A similar story can be told with biologics and biosimilars. Biologics and biosimilars represent groundbreaking scientific advancements, harnessing biotechnology and genetic engineering to deliver precision treatments. Because biologics target specific cellular pathways, they often provide superior therapeutic benefits compared to traditional chemical medications. Due to the specific and intensive nature of their development, however, innovative leadership and technical expertise at the FDA is necessary. The annual average number of approved therapeutic biologics increased from 1.2 per year between 1980–1992 to 11.5 per year between 2012–2022. This is in no small part because of the leadership of the biologics center, which had this innovative expertise and the collaboration to develop better scientific studies. These approvals may now slow if industry doesn’t have regulatory coordination and communication on a process that costs billions of dollars.

These statistics demonstrate U.S. leadership in protecting and advancing Americans’ health. And all of it is at risk with the sudden and drastic changes at the FDA. The hollowing-out of staff – not just the directors, but also the deputies, advisers, and senior scientists – has an immense impact on institutional knowledge, best practices, and technical expertise. Clear and consistent regulatory guidance from the FDA empowers companies to confidently invest long-term, knowing that their resources and efforts have a defined and predictable pathway to approval and marketability. An unpredictable regulatory environment prompts cautious approaches that could stifle innovation, slow the pace of medical advancements, and ultimately limit patient access to essential treatments.​

These changes will also likely harm public trust in FDA recommendations. Only 53 percent of Americans currently trust the FDA to make the right recommendations on health issues at least “a fair amount”; one should expect that number to drop even lower after this week’s news. Health care consumers rely on experts to ensure the safety and efficacy of any medical product. No one – particularly one facing a health issue – should be paying for a drug that is not efficacious. The pain and uncertainty created seem like a high price to pay for a measly $1.8 billion in savings.
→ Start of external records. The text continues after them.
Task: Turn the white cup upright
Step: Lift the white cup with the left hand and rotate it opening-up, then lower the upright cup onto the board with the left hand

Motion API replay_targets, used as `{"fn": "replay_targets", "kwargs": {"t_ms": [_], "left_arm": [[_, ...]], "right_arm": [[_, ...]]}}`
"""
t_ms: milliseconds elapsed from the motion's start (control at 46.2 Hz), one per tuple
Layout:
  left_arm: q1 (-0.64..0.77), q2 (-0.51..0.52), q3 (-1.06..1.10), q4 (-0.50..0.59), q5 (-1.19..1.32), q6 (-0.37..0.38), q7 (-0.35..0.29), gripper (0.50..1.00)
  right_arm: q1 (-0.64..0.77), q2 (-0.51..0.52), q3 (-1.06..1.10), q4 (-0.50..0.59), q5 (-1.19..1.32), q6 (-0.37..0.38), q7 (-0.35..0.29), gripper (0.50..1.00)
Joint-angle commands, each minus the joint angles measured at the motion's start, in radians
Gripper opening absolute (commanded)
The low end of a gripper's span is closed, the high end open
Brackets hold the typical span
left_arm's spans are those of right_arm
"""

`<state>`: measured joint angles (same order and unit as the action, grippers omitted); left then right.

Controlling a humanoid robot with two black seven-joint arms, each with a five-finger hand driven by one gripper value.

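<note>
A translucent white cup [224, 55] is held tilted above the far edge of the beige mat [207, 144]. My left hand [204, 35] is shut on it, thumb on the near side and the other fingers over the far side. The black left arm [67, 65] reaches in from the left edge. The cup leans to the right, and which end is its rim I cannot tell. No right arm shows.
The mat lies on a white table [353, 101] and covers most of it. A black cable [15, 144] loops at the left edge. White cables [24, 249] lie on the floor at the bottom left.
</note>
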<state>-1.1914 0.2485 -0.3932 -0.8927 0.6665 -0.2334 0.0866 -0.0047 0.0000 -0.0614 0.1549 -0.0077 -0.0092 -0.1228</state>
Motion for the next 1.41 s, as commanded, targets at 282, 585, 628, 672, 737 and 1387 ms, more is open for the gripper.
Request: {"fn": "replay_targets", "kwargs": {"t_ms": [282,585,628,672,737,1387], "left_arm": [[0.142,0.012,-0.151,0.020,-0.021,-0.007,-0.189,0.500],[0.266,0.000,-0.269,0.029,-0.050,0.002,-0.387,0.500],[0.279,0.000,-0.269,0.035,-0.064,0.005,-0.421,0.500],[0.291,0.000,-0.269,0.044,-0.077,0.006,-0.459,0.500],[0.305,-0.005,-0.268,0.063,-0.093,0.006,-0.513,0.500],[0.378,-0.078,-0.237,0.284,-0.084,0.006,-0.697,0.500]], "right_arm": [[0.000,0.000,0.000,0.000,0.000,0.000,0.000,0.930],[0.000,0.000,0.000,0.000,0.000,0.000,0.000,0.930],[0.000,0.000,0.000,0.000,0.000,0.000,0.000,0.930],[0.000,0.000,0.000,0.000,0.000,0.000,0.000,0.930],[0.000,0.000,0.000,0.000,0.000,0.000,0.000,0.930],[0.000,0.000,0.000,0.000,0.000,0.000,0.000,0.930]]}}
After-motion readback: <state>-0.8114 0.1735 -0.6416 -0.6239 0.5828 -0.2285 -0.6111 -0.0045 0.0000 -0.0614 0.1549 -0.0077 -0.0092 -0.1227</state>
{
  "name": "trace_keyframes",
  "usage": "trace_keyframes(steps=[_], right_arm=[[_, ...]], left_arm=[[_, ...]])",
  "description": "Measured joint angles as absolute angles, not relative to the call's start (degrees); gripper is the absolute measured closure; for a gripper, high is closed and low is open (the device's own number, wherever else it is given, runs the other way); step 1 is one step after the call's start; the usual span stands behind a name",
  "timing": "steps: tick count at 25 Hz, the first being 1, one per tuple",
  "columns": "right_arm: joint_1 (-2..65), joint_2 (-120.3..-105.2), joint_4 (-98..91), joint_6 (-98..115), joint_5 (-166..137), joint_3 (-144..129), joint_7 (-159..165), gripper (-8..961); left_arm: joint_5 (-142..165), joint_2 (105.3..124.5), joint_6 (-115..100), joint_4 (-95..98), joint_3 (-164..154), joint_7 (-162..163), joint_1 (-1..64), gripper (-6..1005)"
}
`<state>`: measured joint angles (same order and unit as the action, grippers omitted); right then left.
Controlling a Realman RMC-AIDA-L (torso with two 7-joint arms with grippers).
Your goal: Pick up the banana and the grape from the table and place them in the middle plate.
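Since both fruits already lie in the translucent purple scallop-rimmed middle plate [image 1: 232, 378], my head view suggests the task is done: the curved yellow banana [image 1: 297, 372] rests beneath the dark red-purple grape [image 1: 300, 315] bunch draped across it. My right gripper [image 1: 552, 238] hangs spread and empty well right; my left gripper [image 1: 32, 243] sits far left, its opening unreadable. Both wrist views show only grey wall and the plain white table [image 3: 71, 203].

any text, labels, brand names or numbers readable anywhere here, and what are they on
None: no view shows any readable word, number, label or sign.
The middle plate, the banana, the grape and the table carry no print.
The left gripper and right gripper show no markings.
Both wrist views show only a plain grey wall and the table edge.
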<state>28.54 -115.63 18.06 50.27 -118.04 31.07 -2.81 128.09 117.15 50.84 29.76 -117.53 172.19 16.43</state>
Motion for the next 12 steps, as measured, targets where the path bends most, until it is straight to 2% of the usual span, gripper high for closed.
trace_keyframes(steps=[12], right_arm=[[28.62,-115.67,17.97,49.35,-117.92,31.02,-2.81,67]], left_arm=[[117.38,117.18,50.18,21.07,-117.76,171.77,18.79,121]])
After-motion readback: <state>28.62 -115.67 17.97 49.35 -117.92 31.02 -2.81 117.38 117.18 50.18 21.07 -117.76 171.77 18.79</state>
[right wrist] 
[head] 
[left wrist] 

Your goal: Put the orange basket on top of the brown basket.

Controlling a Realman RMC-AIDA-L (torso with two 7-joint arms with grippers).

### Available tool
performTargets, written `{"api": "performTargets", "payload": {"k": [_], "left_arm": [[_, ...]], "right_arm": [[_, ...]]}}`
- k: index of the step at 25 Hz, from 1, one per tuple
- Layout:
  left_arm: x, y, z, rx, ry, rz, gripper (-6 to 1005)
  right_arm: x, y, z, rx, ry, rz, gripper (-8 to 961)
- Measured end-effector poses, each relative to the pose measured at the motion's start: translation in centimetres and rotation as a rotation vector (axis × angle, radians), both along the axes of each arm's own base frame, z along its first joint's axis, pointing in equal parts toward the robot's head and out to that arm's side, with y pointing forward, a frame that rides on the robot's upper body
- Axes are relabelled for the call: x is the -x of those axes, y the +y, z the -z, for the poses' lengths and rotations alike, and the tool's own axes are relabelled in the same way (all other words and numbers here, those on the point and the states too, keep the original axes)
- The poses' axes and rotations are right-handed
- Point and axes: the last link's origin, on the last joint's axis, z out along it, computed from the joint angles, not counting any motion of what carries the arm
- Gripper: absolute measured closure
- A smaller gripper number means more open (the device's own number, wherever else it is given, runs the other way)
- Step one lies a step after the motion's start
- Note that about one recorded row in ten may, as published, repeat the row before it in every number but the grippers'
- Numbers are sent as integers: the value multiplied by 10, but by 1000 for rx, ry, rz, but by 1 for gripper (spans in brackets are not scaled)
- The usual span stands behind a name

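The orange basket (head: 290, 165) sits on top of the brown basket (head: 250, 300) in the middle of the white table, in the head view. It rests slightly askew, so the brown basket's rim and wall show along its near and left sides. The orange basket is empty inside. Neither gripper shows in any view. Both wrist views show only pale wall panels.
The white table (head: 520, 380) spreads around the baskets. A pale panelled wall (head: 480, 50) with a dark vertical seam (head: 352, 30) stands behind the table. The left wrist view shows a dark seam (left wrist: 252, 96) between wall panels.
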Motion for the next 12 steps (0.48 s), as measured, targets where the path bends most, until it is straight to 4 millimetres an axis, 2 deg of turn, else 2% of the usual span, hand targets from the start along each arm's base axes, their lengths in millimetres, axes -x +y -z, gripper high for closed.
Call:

Trusted leadership accelerates the advancement and access to safe, effective, life-saving therapies by patients, furthering public health and continued medical innovation.

Chart Review: Health Care Workforce Shortages Expected to Worsen Over the Next Decade

Nicolas Montenegro, Health Policy Intern

In November 2024, the Health Resources and Services Administration (HRSA), an agency within the Department of Health and Human Services, released projections on health care workforce shortages through 2037. These estimates model the supply and demand for various health care occupations – ranging from primary to specialty care – to determine whether an occupation will face a shortage or surplus of qualified professionals in the future. The chart below examines HRSA’s workforce projections by grouping four occupations into three separate categories: primary care, specialty care, and advanced practice providers (APPs). Each category includes the average adequacy rate – the extent to which the workforce can meet demand for services – to approximate the degree of shortages within each field.

HRSA projects significant shortages across many of the most utilized health care occupations through 2034. While the primary care workforce is expected to close most of the demand gap over the next decade, this growth is driven by a surplus of nurse practitioners, making up for sizeable shortages for family and internal medicine physicians. The specialty care and APPs categories are expected to face more severe shortages, with some occupations projected to have adequacy rates as low as 70 percent by 2034. Health care stakeholders have explored strategies such as increasing license portability and expanding scope of practice for certain APPs to address workforce shortages and other issues across the sector.